As an engineer legal text is out of my domain and frankly I wouldn't want to mess with it as much as possible, however to make my work available to others this is a necessity for some reason.
The table on the ESP8266 Arduino GitHub page lists all the licences that their work is based on and since the IPM software, in turn, is based on theirs it must comply with them:
- Arduino IDE is used to program the code (GPL)
- Arduino ESP8266 core libraries are used (LGPL)
- Xtensa toolchain compiles the code (GPL)
- Esptool uploads the code to the ESP8266 (GPLv2)
- Espressif SDK is needed to compile the code (Espressif MIT License)
- umm_malloc is probably used somewhere in the code (MIT)
The licences have different requirements, made relatively easy to understand thanks to this page.

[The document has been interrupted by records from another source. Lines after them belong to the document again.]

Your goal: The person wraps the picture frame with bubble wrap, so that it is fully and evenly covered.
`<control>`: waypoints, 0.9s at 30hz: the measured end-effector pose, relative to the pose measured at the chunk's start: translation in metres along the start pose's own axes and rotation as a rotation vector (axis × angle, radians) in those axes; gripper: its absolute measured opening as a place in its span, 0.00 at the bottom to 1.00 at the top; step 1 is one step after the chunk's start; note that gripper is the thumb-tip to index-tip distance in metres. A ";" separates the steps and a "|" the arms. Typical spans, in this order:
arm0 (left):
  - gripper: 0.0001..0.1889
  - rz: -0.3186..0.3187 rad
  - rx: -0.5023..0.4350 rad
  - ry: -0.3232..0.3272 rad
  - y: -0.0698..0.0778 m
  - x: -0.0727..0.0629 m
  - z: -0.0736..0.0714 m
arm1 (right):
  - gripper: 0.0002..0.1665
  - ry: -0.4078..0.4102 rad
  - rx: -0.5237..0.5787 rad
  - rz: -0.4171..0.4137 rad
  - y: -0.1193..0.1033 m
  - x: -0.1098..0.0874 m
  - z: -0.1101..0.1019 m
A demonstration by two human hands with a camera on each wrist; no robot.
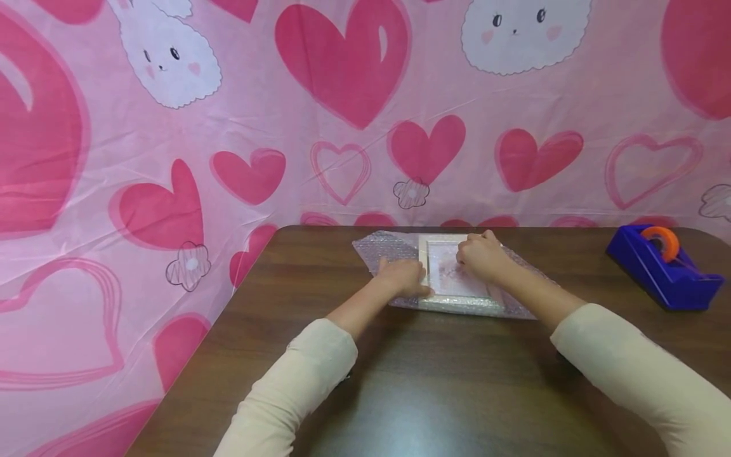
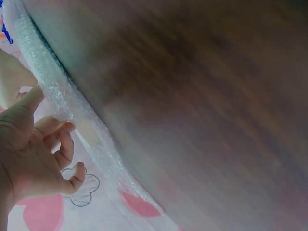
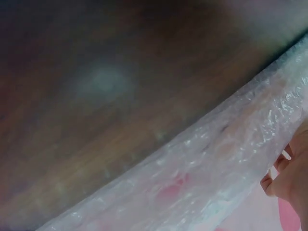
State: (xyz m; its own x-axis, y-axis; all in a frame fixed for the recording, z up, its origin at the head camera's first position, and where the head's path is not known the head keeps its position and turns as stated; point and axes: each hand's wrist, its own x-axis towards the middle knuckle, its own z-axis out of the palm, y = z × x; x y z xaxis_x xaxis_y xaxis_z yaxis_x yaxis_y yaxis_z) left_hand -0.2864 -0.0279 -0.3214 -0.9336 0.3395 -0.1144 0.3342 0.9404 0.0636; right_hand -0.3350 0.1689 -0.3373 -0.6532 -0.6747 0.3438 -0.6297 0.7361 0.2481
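Note:
A white picture frame [image 1: 462, 302] lies on a sheet of bubble wrap [image 1: 386, 246] near the table's far edge. My left hand [image 1: 402, 278] rests at the frame's left side, thumb by the near left corner and the other fingers over the wrap. In the left wrist view the fingers of that left hand [image 2: 33, 154] are loosely bent beside the wrap's near edge. Over the right part of the frame, my right hand [image 1: 483, 256] has its fingers curled, pinching the wrap's right flap; its fingertips are mostly hidden. Crinkled bubble wrap [image 3: 211, 168] fills much of the right wrist view.
A blue tape dispenser [image 1: 657, 270] with an orange tape roll core [image 1: 660, 244] stands at the table's right. Behind the brown wooden table [image 1: 400, 393] hangs a pink sheet [image 1: 320, 136] printed with hearts and white animal faces.

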 end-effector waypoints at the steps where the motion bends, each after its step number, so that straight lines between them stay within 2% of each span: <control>1: 0.15 -0.002 0.001 0.000 0.000 0.000 0.000 | 0.09 0.002 0.000 0.001 0.000 0.000 0.000; 6: 0.16 -0.014 0.010 -0.001 0.002 0.001 -0.002 | 0.08 0.014 0.015 0.020 -0.002 -0.002 0.000; 10: 0.16 -0.021 0.011 -0.010 0.003 0.000 -0.001 | 0.07 -0.016 0.056 0.032 0.000 -0.007 0.000; 15: 0.16 -0.002 0.044 -0.021 0.005 0.001 -0.003 | 0.09 -0.040 0.093 0.000 0.002 -0.014 -0.002; 19: 0.15 0.006 0.073 -0.044 0.009 0.003 -0.009 | 0.10 -0.069 0.051 -0.050 0.001 -0.019 -0.006; 22: 0.15 -0.007 0.107 -0.050 0.014 0.008 -0.013 | 0.07 -0.113 -0.002 -0.086 -0.004 -0.022 -0.008; 25: 0.20 -0.006 0.173 -0.023 0.020 0.013 -0.011 | 0.03 -0.140 -0.040 -0.097 -0.009 -0.023 -0.009; 27: 0.27 0.004 0.211 0.002 0.023 0.018 -0.007 | 0.03 -0.150 -0.052 -0.089 -0.011 -0.023 -0.009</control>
State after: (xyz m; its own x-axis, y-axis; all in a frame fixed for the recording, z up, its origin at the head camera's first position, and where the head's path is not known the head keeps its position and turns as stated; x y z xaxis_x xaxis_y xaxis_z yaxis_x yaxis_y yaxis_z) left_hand -0.2960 0.0000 -0.3150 -0.9324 0.3436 -0.1124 0.3575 0.9226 -0.1450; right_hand -0.3090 0.1765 -0.3401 -0.6538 -0.7348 0.1808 -0.6676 0.6726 0.3192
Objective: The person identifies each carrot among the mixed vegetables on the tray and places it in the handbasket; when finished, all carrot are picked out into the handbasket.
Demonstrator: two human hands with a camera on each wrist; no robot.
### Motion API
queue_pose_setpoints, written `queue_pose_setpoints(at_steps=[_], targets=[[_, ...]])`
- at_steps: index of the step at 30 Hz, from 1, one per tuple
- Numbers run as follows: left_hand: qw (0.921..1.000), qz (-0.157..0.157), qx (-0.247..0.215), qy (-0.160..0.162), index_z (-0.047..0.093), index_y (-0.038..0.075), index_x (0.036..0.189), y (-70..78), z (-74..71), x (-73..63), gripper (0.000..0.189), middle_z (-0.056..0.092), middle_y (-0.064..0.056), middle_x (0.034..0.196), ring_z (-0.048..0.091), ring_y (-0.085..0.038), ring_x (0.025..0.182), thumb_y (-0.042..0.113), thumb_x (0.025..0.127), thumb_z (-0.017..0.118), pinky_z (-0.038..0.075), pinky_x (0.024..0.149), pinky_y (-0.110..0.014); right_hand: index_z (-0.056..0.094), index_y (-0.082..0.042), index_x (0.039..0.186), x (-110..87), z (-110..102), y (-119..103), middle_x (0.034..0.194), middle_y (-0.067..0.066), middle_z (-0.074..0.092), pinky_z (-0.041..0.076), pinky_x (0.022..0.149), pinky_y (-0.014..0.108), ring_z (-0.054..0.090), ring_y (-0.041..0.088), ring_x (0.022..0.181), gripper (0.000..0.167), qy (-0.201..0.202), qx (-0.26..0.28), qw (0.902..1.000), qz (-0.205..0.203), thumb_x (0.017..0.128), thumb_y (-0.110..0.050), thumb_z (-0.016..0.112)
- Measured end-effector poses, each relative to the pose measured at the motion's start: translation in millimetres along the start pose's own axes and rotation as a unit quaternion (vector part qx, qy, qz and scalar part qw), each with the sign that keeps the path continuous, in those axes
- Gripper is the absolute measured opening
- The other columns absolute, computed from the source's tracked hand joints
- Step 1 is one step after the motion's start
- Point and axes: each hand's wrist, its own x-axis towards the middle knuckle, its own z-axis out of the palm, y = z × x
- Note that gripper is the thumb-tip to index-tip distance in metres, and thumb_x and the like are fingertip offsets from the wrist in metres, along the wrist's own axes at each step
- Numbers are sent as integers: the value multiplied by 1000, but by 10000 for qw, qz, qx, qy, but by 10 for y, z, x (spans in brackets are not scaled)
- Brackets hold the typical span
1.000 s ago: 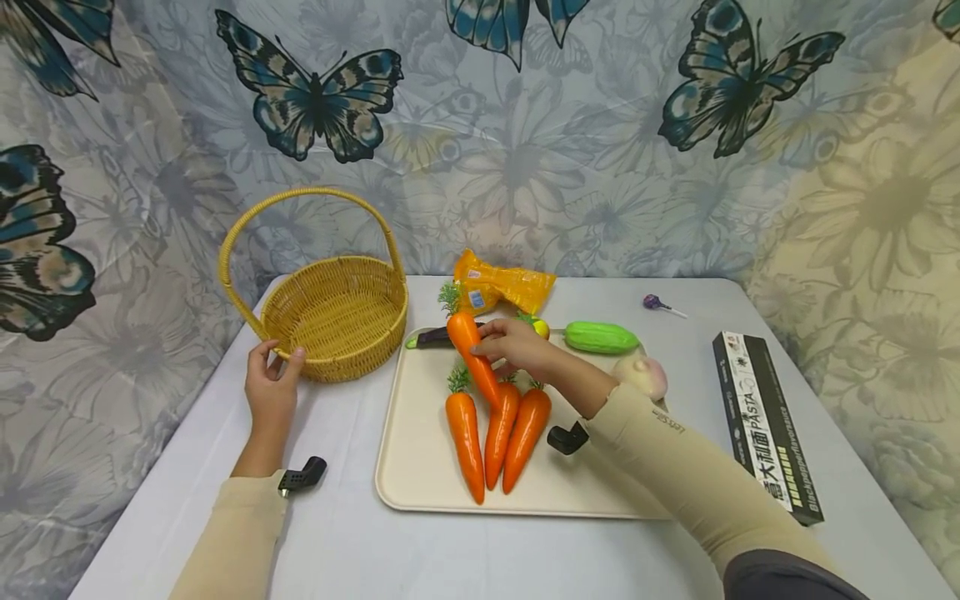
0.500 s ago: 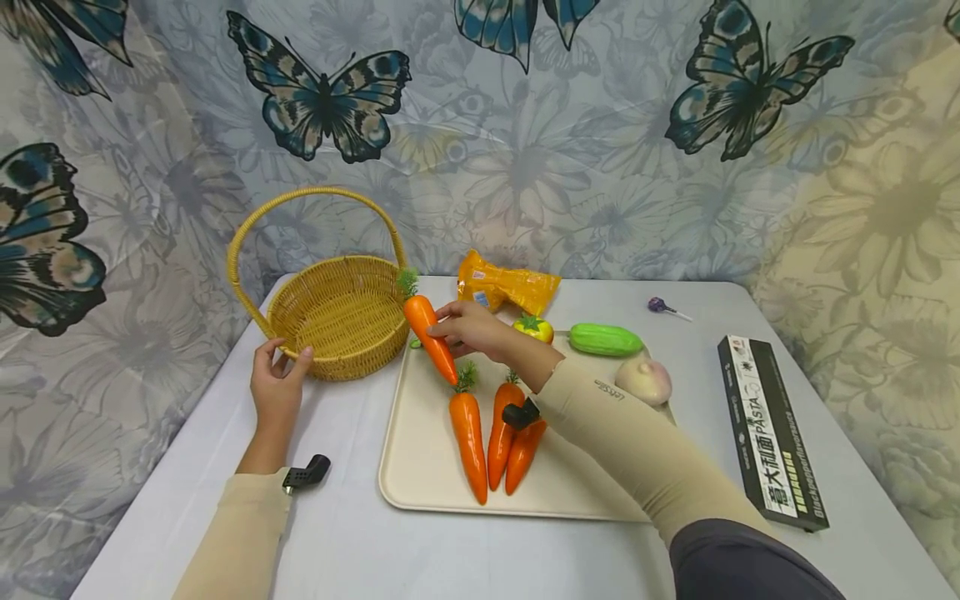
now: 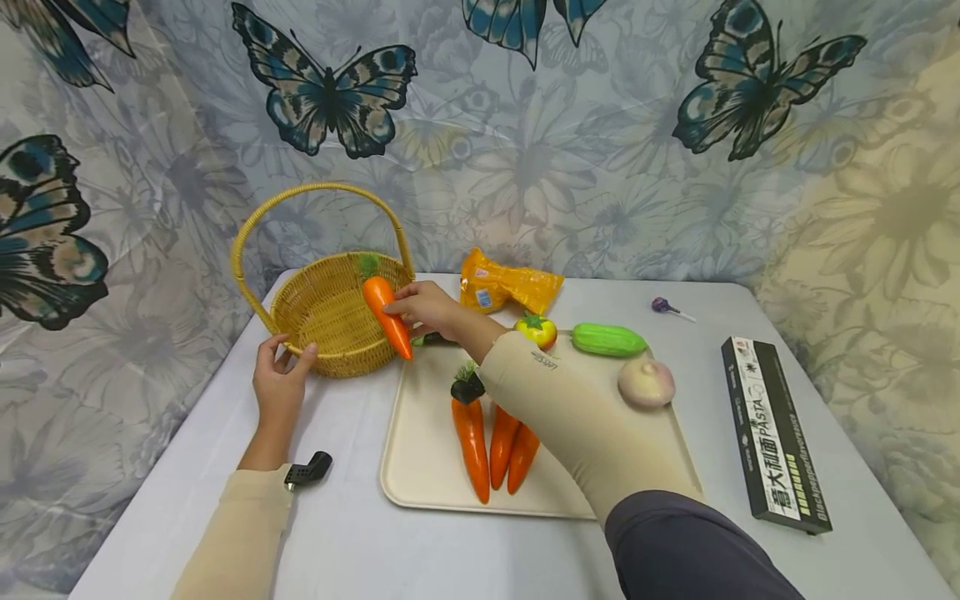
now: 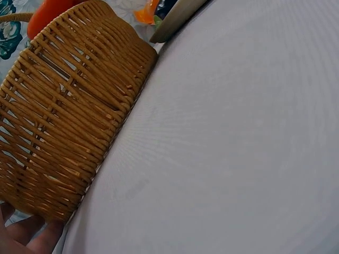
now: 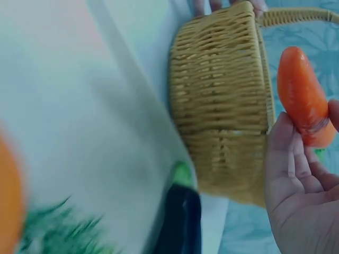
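One carrot [image 3: 391, 324], pinched by the right hand [image 3: 429, 307], has been brought closer to the basket [image 3: 351, 362], whose edge is still pinched by the left hand [image 3: 281, 382].

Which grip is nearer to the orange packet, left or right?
Right. The right grip, holding a carrot, is left of the packet; the left grip is farther left, at the near rim of the basket.

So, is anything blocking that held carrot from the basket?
Nothing visible: the right hand holds the carrot above the rim of the wicker basket, and the left hand grips it off to one side.
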Motion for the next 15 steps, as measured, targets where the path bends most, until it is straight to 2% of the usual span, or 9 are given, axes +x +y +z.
queue_pose_setpoints(at_steps=[6, 10, 15], targets=[[9999, -101, 34, -11, 44, 0, 133, -33, -27, 8, 59, 30, -9, 153, 41, -33, 133, 22, 88, 75, 47, 96, -26, 54, -1, 128, 226, 228, -127, 108, 10, 63, 55, 83, 44, 63, 32, 104, 44, -138, 376, 9992, 45, 91, -17, 71], [9999, -155, -36, 8, 44, -1, 133, -63, -42, 4, 59, 29, -8, 153, 41, -33, 133, 20, 88, 75, 47, 96, -27, 53, -3, 130, 344, 385, -183, 109, 8, 63, 54, 86, 44, 63, 29, 103, 46, -242, 369, 9990, 111, 91, -18, 72], [10000, -71, -39, -47, 44, -1, 133, -55, -19, 23, 60, 30, -9, 153, 42, -32, 133, 22, 87, 76, 46, 98, -31, 54, -4, 130, 516, 545, -152, 104, 6, 63, 54, 86, 46, 64, 26, 95, 46, -32, 425, 9991, -49, 89, -17, 73]])
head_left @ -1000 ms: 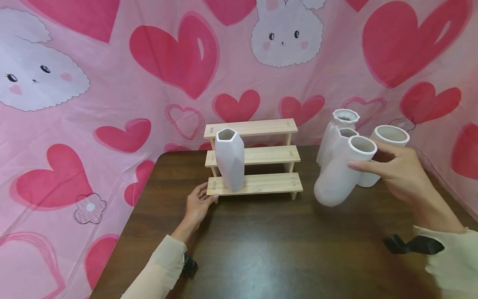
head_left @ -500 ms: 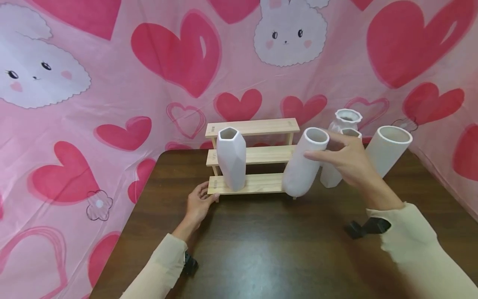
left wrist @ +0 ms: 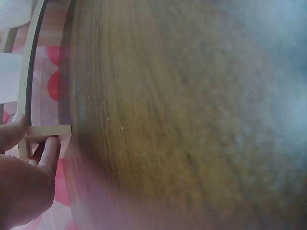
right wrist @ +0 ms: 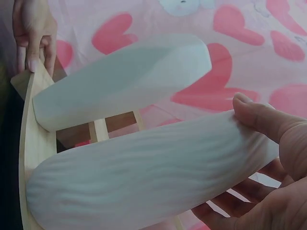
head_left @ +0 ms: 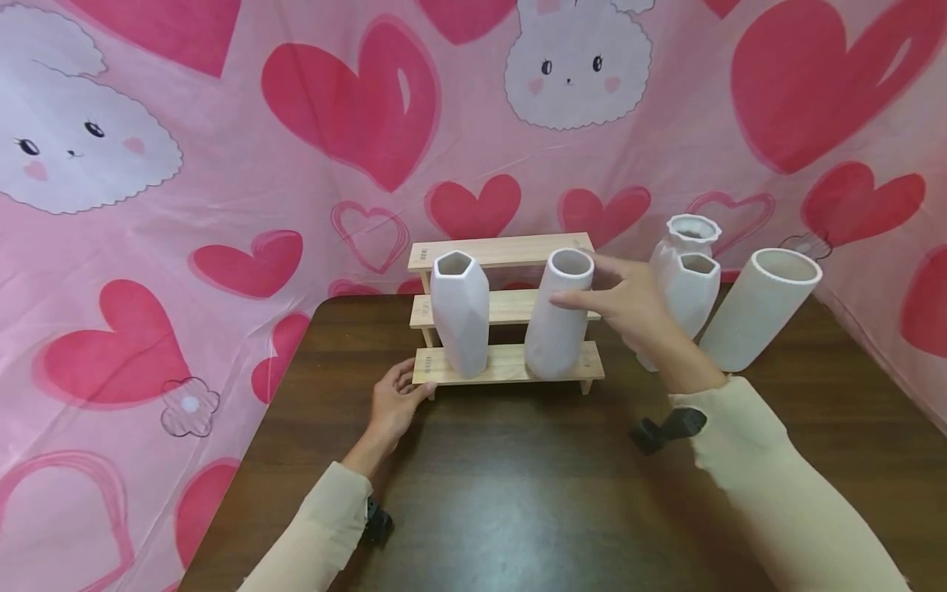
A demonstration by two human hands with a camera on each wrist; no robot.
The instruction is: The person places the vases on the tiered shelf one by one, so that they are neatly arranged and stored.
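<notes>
My right hand (head_left: pixel 636 304) grips a white round-mouthed vase (head_left: pixel 556 325) near its top, thumb on the near side. In the right wrist view this vase (right wrist: pixel 139 167) shows wavy ridges, and its base meets the lowest board. To its left a faceted white vase (head_left: pixel 460 316) with a five-sided mouth stands upright on the same lowest step of the wooden three-tier stand (head_left: pixel 510 374). My left hand (head_left: pixel 394 403) holds the left end of that step. Seen from the left wrist, the thumb of the left hand (left wrist: pixel 29 177) lies on the board and the fingers reach beneath it.
At the right of the brown table (head_left: pixel 473 493) stand a frilled-rim white vase (head_left: pixel 691 230), another angular-mouthed vase (head_left: pixel 691 292) and a wide cylindrical vase (head_left: pixel 762 308). Behind the table hangs a pink cloth (head_left: pixel 244 197) with hearts and rabbits.
My right hand has carried the round-mouthed vase leftward from the vase group to the right part of the lowest step, bringing it more upright. The left hand has stayed on the stand.
</notes>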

The current software has to comply with LGPL because the code borrows a lot from the SDWebServer example and it requires derivative work to adopt the same licence. LGPL also permits to publish under GPL (but not vice versa).
GPL has a "bigger restriction" than LGPL (stronger copyleft) in that all derivative work, be it used as a library or not, must adopt the same licence. I like the fact that all derivative work based on this project needs to published it under the same very permissive licence, so I'm publishing it under the GNU General Public License.
The L/GPL also requires documentation, which I think is just as important as the project itself.
Hardware licence
I don't really care about people selling this project, or derivatives of it, and making a profit. However I very much care about making these works just as available as this project, so that is why I decided to go with Creative Commons Attribution-ShareAlike 4.0 International License for the hardware.